In your case you will get: \begin{align*} \cos x + \cos x \cos y - \sin x \sin y &= 0\\ \cos y + \cos x \cos y - \sin x \sin y &= 0. \end{align*} In general, one case when this transformation is always possible is when your trig function arguments are linear polynomials in the unknown variables with integer coefficients.

  1. Use the substitution $c_x = \cos x, s_x = \sin x$, etc. to replace all trig functions with unknown real variables. Add an equation of the form $c_x^2+s_x^2=1$ for each variable. This new equation guarantees that if you can solve for $c_x$ and $s_x$, you will be able to find an $x$ whose cosine and sine are equal to the variable values.

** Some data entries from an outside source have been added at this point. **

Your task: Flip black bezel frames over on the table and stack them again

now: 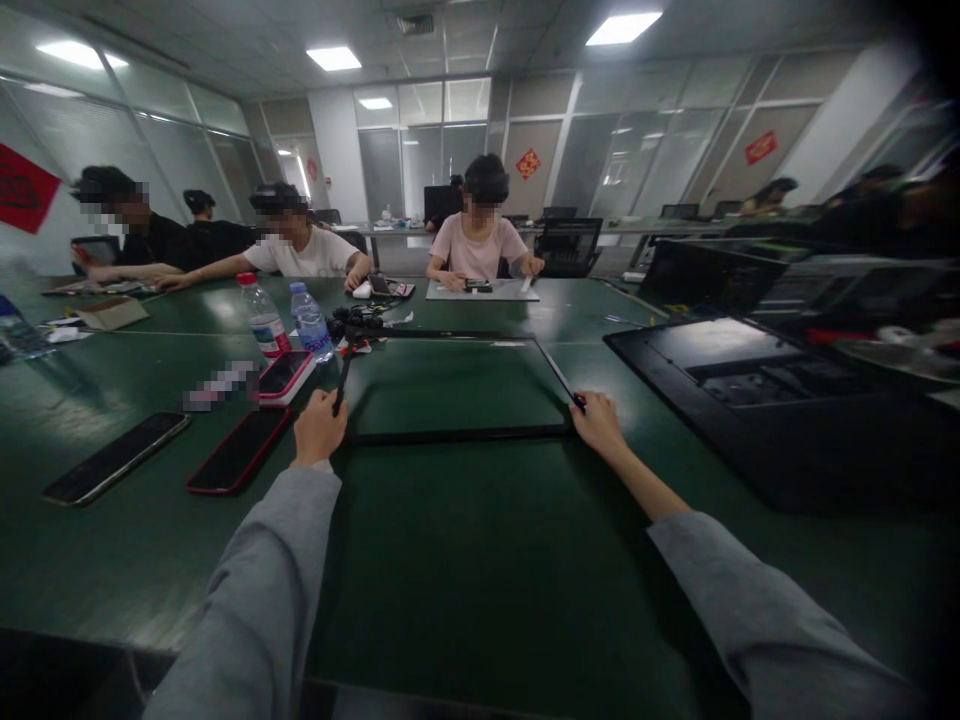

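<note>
A thin black rectangular frame [457,436], like a screen bezel, is held between my two hands above the green table [450,560]. Its middle is hollow, and the tabletop shows through. My left hand [320,428] is closed around the left side bar. On the opposite side bar, my right hand [598,420] grips near the front corner. The frame's far edge lies close to a heap of small black items [358,320]; whether they touch cannot be made out.
Left of my left hand lie a red-edged phone [240,452], a dark phone [120,458] and a pink-and-white boxed item [285,375]. Two water bottles [310,322] stand behind them. A large black panel [697,400] rests at right. A person [480,245] works opposite.
</note>
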The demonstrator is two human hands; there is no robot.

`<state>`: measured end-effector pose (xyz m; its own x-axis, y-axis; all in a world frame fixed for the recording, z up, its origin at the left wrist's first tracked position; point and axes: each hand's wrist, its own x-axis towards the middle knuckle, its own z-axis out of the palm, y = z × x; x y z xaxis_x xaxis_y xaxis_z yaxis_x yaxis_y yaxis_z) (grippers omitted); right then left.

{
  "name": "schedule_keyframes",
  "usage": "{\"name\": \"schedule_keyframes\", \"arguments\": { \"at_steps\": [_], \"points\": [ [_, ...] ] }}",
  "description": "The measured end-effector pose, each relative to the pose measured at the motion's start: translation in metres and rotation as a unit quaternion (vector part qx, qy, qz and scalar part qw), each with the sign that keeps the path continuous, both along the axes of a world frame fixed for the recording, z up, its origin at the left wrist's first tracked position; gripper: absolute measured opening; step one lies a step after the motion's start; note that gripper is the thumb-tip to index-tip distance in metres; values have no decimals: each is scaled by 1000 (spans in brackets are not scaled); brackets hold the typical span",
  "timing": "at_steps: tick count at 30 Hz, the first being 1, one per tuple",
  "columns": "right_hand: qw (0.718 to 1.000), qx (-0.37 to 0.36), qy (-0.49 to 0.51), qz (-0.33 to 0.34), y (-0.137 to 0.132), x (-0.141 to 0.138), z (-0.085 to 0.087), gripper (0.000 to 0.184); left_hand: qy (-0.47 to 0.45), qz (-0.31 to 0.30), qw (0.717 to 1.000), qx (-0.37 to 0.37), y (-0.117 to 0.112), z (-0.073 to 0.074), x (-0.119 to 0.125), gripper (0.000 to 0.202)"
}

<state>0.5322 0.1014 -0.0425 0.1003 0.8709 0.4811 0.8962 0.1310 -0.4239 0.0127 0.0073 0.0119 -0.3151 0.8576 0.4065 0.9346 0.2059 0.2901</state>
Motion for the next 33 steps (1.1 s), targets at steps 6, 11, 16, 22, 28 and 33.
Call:
{"name": "schedule_keyframes", "arguments": {
  "at_steps": [6,11,16,22,28,33],
  "points": [
    [990,-16,141,13,-9,-7,10,40,-12,-12,977,213,-2,6,6,49],
    [983,-18,182,22,-16,-10,14,43,-17,-33,956,290,0,7,2,52],
    [983,-16,181,33,-17,-12,17,46,-29,-12,967,254,-7,14,7,54],
    [982,-7,186,38,-20,-14,19,56,-11,24,970,243,-13,22,12,54],
    [983,-23,180,32,-17,-13,19,50,-6,-19,978,206,-8,15,6,53],
    [999,-3,49,-18,-9,-9,11,36,9,-28,989,142,2,3,-1,51]
  ]
}}
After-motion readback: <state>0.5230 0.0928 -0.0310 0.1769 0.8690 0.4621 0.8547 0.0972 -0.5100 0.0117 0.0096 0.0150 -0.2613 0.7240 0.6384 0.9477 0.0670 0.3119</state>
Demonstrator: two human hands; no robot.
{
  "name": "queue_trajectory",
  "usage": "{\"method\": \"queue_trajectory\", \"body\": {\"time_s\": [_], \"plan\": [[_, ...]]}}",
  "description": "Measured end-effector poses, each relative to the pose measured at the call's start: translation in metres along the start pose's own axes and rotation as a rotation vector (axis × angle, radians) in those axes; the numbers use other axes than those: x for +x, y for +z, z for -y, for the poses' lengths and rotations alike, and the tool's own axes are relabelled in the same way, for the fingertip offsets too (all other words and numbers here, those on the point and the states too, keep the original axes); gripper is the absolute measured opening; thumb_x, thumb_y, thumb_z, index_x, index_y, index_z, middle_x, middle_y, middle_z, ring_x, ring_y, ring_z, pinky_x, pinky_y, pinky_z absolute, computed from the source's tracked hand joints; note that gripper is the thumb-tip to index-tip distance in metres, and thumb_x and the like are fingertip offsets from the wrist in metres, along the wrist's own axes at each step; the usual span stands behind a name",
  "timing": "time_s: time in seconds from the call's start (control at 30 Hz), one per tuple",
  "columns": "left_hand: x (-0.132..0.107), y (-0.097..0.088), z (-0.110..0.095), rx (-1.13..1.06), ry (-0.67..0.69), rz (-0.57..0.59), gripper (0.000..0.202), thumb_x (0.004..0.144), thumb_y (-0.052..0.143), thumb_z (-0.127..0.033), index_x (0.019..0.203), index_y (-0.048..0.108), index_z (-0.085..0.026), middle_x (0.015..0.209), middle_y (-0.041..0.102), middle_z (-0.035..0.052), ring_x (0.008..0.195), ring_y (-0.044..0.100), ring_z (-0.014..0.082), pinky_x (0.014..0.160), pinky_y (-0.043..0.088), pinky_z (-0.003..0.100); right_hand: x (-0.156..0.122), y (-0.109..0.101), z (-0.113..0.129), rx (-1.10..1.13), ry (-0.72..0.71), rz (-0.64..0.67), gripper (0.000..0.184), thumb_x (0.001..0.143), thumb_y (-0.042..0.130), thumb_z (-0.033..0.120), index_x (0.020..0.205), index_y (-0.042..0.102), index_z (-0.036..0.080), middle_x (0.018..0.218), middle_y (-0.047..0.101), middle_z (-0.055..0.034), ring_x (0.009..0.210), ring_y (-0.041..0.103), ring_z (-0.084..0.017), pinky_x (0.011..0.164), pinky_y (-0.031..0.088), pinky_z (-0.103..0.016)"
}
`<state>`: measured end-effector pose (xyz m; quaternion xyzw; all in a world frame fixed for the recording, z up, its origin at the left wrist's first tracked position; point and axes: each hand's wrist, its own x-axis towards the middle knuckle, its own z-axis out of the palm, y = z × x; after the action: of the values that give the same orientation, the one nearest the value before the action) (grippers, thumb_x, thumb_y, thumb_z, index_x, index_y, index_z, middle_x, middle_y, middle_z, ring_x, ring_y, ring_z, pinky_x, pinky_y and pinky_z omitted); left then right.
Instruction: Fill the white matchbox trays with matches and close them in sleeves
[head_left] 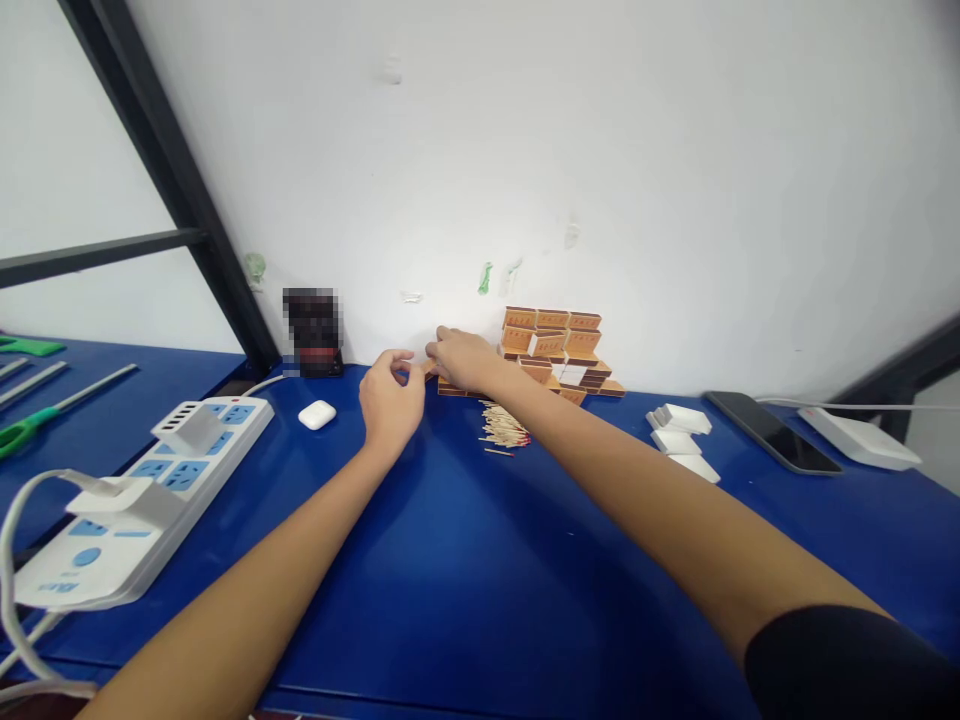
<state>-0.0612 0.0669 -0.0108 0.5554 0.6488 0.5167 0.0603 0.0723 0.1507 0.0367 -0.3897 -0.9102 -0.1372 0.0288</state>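
My left hand point(391, 396) and my right hand point(465, 358) meet near the wall, both with bent fingers. A small orange-brown matchbox point(430, 368) shows between their fingertips, gripped from both sides and mostly covered. Just below my right hand lies a low row of matchboxes point(452, 387). To the right rises a stepped stack of matchboxes point(551, 340), some flat and some standing on edge, partly behind my right forearm. A pile of loose matches point(504, 425) with red heads rests on the blue table, in front of the row.
On the left are a white power strip point(169, 480) with plugs, a white earbud case point(316, 415) and a green-handled tool point(30, 430). A blurred dark object point(313, 335) leans at the wall. White small boxes point(682, 440) and a phone point(772, 430) lie on the right.
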Motion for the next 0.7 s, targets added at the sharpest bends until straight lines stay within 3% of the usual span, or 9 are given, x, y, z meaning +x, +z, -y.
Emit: {"method": "queue_trajectory", "body": {"time_s": [0.1, 0.23, 0.33, 0.43, 0.53, 0.7], "plan": [[0.008, 0.004, 0.018, 0.097, -0.015, 0.098, 0.03, 0.084, 0.066, -0.021, 0.113, 0.072, -0.016, 0.109, 0.077, 0.0137, 0.106, 0.066, 0.0327, 0.098, 0.048, 0.045, 0.004, 0.001, 0.0, 0.012, 0.0, 0.016, 0.03, 0.103, 0.051, 0.026, 0.122, 0.07, 0.012, 0.129, 0.063, -0.0208, 0.117, 0.062, -0.031, 0.091, 0.05, -0.038], [0.012, 0.014, 0.032, 0.136, 0.02, 0.216, 0.037, 0.088, 0.066, -0.022, 0.124, 0.069, -0.015, 0.12, 0.075, 0.0174, 0.129, 0.056, 0.0389, 0.111, 0.039, 0.054, 0.006, -0.004, -0.002, 0.016, 0.011, 0.027, 0.029, 0.101, 0.053, 0.021, 0.121, 0.071, 0.009, 0.127, 0.066, -0.0219, 0.116, 0.063, -0.031, 0.092, 0.05, -0.038], [0.014, 0.022, 0.034, 0.086, 0.061, 0.298, 0.041, 0.093, 0.06, -0.023, 0.134, 0.064, -0.015, 0.133, 0.071, 0.0178, 0.134, 0.056, 0.0361, 0.115, 0.038, 0.054, 0.002, -0.008, -0.004, 0.015, 0.026, 0.012, 0.028, 0.101, 0.053, 0.02, 0.118, 0.071, 0.009, 0.126, 0.067, -0.022, 0.118, 0.062, -0.032, 0.093, 0.05, -0.038], [0.014, 0.027, 0.034, -0.006, 0.125, 0.364, 0.044, 0.099, 0.052, -0.022, 0.141, 0.058, -0.014, 0.142, 0.066, 0.0158, 0.135, 0.059, 0.028, 0.115, 0.043, 0.044, -0.007, -0.012, -0.007, 0.029, 0.043, -0.006, 0.025, 0.101, 0.054, 0.02, 0.115, 0.072, 0.009, 0.124, 0.067, -0.0212, 0.116, 0.062, -0.031, 0.091, 0.05, -0.037], [0.013, 0.029, 0.033, -0.083, 0.188, 0.413, 0.046, 0.101, 0.048, -0.024, 0.145, 0.054, -0.013, 0.147, 0.063, 0.0145, 0.136, 0.059, 0.0231, 0.114, 0.046, 0.036, -0.026, -0.02, -0.012, 0.054, 0.067, -0.052, 0.025, 0.102, 0.051, 0.018, 0.112, 0.072, 0.01, 0.122, 0.066, -0.0208, 0.113, 0.062, -0.03, 0.088, 0.049, -0.037], [0.013, 0.034, 0.033, -0.117, 0.242, 0.459, 0.048, 0.102, 0.047, -0.034, 0.144, 0.056, -0.013, 0.15, 0.06, 0.0143, 0.14, 0.055, 0.0274, 0.119, 0.042, 0.043, -0.094, -0.032, -0.026, 0.117, 0.111, -0.158, 0.029, 0.107, 0.045, 0.024, 0.108, 0.072, 0.015, 0.111, 0.07, -0.0132, 0.103, 0.064, -0.025, 0.082, 0.048, -0.034]]}}
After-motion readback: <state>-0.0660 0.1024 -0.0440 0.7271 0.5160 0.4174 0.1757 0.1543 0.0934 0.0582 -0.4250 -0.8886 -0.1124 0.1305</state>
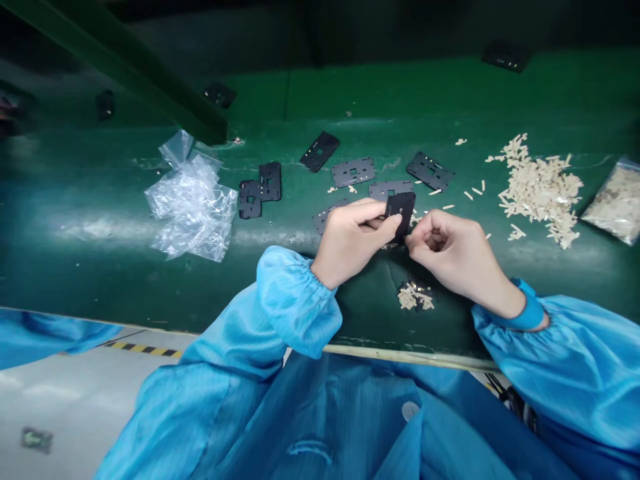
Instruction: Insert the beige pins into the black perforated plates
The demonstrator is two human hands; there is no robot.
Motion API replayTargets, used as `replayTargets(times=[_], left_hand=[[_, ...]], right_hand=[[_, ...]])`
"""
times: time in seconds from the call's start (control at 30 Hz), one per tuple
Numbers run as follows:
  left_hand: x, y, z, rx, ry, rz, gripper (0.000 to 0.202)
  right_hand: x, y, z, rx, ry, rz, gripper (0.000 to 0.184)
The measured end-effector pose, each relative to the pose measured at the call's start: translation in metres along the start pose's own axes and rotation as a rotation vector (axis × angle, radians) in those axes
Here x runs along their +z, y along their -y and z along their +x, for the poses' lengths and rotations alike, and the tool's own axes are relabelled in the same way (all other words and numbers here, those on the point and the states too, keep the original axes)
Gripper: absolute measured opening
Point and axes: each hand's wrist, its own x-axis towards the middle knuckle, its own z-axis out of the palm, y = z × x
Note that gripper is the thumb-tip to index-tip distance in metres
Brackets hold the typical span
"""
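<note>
I am watching the left hand (350, 243) holding a small black plastic plate (401, 210) just above the green work surface (75, 253). Its thumb and fingers are clamping the plate's left edge, and the plate is standing nearly upright between the two hands. The right hand (453, 253) is meeting the plate at its lower right corner, with thumb and forefinger pinched together. I cannot tell whether anything small is sitting between those fingertips.

More flat black plates are lying on the surface beyond the hands. One (390, 189) is lying directly behind the held plate, a perforated one (353, 172) a little farther back, and another (430, 171) to the right. A slanted one (320, 151) is farther off, and an overlapping pair (260, 190) is lying to the left.

A large scatter of small beige strips (540, 190) is spreading well to the right of the right hand. A small heap of the same strips (415, 297) is lying near the table edge, below the hands. A clear bag of beige pieces (615, 200) is resting at the far right. Crumpled clear bags (193, 203) are lying well to the left, below a green beam (125, 67). Blue sleeves (295, 300) are covering both forearms.
</note>
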Motion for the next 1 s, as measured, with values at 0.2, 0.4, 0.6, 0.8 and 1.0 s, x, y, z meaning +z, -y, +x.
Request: replayTargets(times=[0.2,0.4,0.6,0.8,1.0], left_hand=[[0.0002,-0.0005,0.0008,0.005,0.007,-0.013,0.012],[-0.0003,0.0011,0.0013,-0.001,0.008,-0.034,0.011],[-0.0004,0.0013,0.0014,0.001,0.002,-0.039,0.011],[-0.0003,-0.0002,0.0007,-0.019,-0.003,-0.046,0.011],[0.0004,-0.0014,0.0001,-0.004,0.008,-0.049,0.014]], right_hand=[[-0.0020,0.0014,0.0012,0.032,0.034,0.052,0.011],[-0.0043,0.0034,0.0022,0.051,0.054,0.057,0.012],[-0.0045,0.0032,0.0022,0.064,0.056,0.051,0.012],[-0.0039,0.0037,0.0025,0.062,0.038,0.081,0.012],[-0.0043,0.0057,0.0035,0.072,0.042,0.096,0.015]])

In your case you will get \begin{align*} c_x + c_x c_y - s_x s_y &= 0\\ c_y + c_x c_y - s_x s_y &= 0\\ c_x^2+s_x^2 &= 1\\ c_y^2+s_y^2 &= 1. \end{align*}

  1. Use standard algebra techniques (elimination, substitution, etc.) to solve the system of polynomial equations. This is the one part of the process that's not pure recipe and may require some insights to avoid nasty calculation.

In your case, you can follow essentially Hersh's approach and subtract the first two equations to get $$c_x = c_y.$$ Now the third and fourth equations give you $$s_x = \pm\sqrt{1-c_x^2},\qquad s_y = \pm \sqrt{1-c_x^2}.$$ Now plug these into the first equation. When $s_x$ and $s_y$ have the same sign, you get $$c_x + c_x^2 - (1-c_x^2) = 0$$ a quadratic with roots $c_x \in \left\{-1, \frac{1}{2}\right\}.$ These give you three solutions: $$(c_x, s_x, c_y, s_y) = \left(-1, 0, -1, 0\right), \left(\frac{1}{2}, -\frac{\sqrt{3}}{2}, \frac{1}{2}, -\frac{\sqrt{3}}{2}\right), \left(\frac{1}{2}, \frac{\sqrt{3}}{2}, \frac{1}{2}, \frac{\sqrt{3}}{2}\right).$$

When $s_x$ and $s_y$ have opposite signs, you get $c_x + c_x^2 + (1-c_x^2) = 0$, which gives you $(-1, 0, -1, 0)$ again and no new solutions.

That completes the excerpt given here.